The five senior management officers are Chief Financial Officer Mangangole Tsikinyane, Chief Planning and Modernisation Officer Idia Penane, Chief Legal and Policy Officer and Acting Board Secretary Seth Macheli, Commissioner of Enforcement Realeboha Mathaba and Head of Litigation Moutloatsi Lichaba.
They were suspended from work on 7 March 2018 after the authority’s workers’ union, presented the LRA board with damning allegations of financial and governance impropriety including the misappropriation and theft of millions of LRA funds.
However, the five filed an application at the High Court last seeking an order for their reinstatement.
They cited the LRA, the LRA Board and the Commissioner General of the Lesotho Revenue Authority Thabo Khasipe as the first, second and third respondents respectively.
They also want the High Court to declare their suspension as “unlawful, invalid and null and void with no force or effect”.
They further want the court to order the respondents “to publicise the reinstatement of the applicants through all media outlets they used to publicise the suspension”.
One of the five, Mr Lichaba, narrates the events leading to their suspension in his affidavit and details the reasons why they should be reinstated to their positions.
He alleges that suspending an employee without affording him a hearing and then publicising the suspension by circulating a memo to all staff and on national media is “equivalent to knocking the reputation of the employee with a sledge hammer as well as his prospects of ever securing employment in Lesotho, or possibly beyond Lesotho”.
“It has a very detrimental and irreparable effect on an employee’s reputation.
“It is worse where such suspension is made public without sufficient detail relating to it provided to the employee in question and effected by a body which did not have powers to suspend.

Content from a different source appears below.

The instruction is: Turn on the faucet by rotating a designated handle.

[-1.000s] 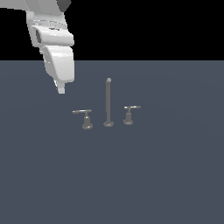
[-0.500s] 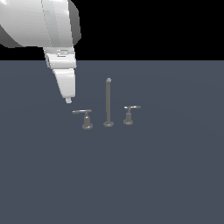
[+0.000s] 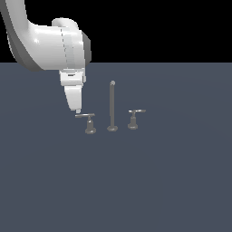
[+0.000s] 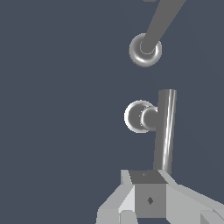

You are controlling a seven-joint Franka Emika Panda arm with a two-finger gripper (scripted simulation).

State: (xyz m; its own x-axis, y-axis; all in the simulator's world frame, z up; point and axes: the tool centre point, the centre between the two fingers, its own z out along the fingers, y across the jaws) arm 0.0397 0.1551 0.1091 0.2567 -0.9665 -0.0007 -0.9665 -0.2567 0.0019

Unfortunately, this is exactly what happened to the applicants,” Mr Lichaba states.
He further states that he received a telephone call from one Ms ‘Malebusa Moholobela, the secretary to Mr Khasipe, after 5pm on 7 March 2018. He says this was to request him to report to Mr Khasipe’s office and found his co-applicants already there.
“We then met with the 3rd respondent (Mr Khasipe) in his office who briefly informed us that the board had taken a decision to suspend us forthwith for a period of six weeks.

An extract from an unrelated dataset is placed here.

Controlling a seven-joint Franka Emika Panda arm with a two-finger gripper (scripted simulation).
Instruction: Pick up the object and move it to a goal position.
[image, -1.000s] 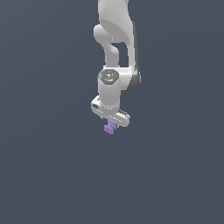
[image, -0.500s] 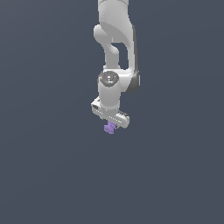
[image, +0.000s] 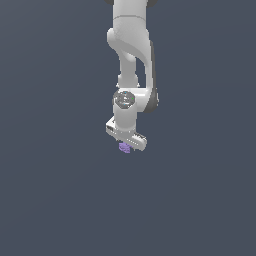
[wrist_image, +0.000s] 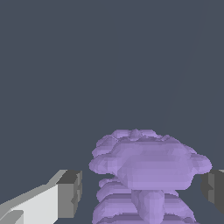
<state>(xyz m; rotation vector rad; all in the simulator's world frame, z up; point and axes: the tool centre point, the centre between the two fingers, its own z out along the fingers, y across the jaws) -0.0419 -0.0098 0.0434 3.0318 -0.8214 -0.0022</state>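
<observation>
The object (image: 124, 147) is a tiny light-purple blocky piece, seen just under the white gripper (image: 125, 145) in the exterior view. In the wrist view the object (wrist_image: 148, 162) fills the space between the two dark fingertips (wrist_image: 72, 192). The gripper (wrist_image: 142, 189) is open, with one finger on each side of the object. A small gap shows between one pad and the object. The other pad is at the object's edge, and I cannot tell whether it touches. The object's lower part is cut off by the frame.
The white arm (image: 131, 55) comes down from the top of the exterior view. All around is a plain dark grey surface (image: 200, 200) with no other objects or edges in view.
The hand has come down a little over the object. The object has stayed in the same spot.
</observation>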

“He (Mr Khasipe) said that the decision resulted from allegations presented to the board by the LRA Staff Union (LERASU) which allegations related to us.
“Later on that evening, a memo was sent out to all staff by way of e-mail through the office of the 3rd respondent advising all staff of the 1st respondent (LRA) that officers identified in it have been placed on an immediate suspension for a period of six weeks pending a forensic audit investigation on allegations made to the board by LERASU against them.

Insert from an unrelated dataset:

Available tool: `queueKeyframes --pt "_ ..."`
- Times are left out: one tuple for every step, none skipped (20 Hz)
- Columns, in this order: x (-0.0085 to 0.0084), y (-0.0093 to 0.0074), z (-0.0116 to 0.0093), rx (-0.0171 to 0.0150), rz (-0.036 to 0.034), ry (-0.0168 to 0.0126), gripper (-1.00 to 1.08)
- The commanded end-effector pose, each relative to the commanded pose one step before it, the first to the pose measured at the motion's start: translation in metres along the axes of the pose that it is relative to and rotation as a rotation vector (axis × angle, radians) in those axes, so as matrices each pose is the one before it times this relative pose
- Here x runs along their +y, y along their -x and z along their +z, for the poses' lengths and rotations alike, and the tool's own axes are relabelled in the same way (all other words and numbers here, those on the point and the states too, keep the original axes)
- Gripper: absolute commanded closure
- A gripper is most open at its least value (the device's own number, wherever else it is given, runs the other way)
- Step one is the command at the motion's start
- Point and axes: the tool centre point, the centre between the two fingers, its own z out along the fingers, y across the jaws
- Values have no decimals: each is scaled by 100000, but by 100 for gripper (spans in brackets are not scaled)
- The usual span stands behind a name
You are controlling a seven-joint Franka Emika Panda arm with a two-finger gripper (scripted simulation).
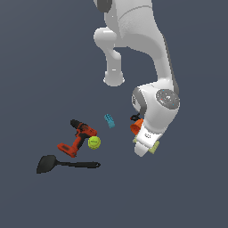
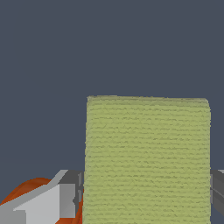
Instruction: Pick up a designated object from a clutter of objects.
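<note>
The designated object, a pale yellow-green pad (image 2: pixel 146 157) with a fine textured face, fills the space between my fingers in the wrist view. A grey finger (image 2: pixel 65 201) presses one side edge and the other finger (image 2: pixel 217 192) meets the opposite edge. My gripper (image 2: pixel 146 205) is shut on it. In the exterior view the white hand (image 1: pixel 147 142) points down low over the floor, and only a corner of the pad (image 1: pixel 154 149) peeks out beneath it. The orange cup (image 1: pixel 136 127) stands right beside the hand.
The rest of the clutter lies toward the exterior view's left: a small black item (image 1: pixel 135 117) behind the cup, a blue block (image 1: pixel 109 120), a red-and-black drill (image 1: pixel 78 136), a tennis ball (image 1: pixel 94 142) and a black spatula (image 1: pixel 62 164). The cup's rim (image 2: pixel 26 192) shows beside one finger.
</note>
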Motion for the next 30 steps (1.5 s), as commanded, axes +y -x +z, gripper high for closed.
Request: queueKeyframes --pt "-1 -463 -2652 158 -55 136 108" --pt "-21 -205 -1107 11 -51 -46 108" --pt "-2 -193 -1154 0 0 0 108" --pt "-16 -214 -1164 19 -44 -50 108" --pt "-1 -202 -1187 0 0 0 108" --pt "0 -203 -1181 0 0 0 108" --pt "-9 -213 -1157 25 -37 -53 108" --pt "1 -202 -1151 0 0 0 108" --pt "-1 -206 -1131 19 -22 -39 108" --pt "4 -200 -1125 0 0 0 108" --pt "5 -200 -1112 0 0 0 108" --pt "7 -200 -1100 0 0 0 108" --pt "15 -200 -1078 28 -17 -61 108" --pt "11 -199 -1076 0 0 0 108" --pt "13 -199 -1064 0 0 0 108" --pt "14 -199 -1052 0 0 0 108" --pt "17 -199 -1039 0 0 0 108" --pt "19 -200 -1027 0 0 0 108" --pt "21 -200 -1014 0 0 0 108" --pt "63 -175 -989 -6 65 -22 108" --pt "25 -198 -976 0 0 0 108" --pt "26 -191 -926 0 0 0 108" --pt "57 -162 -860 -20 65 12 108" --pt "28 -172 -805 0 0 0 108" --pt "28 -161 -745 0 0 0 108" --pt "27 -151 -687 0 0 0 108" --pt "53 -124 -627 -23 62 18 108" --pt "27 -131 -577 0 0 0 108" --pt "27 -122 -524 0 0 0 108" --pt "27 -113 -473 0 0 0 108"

“The following day on the 8 March 2018, the fact of our suspension was reported on national newspapers and on radio.
“On the 9th March 2018, the board Chairman went on national television to publicise our suspension with the detail that it relates to allegations made against us by LERASU on financial and governance impropriety issues,” Mr Lichaba further states.
He also alleges that their suspension letters lacked sufficient particulars detailing the nature of their transgressions.
However, the respondents have since filed their notice to oppose the application.
The case will be argued on 17 April 2018.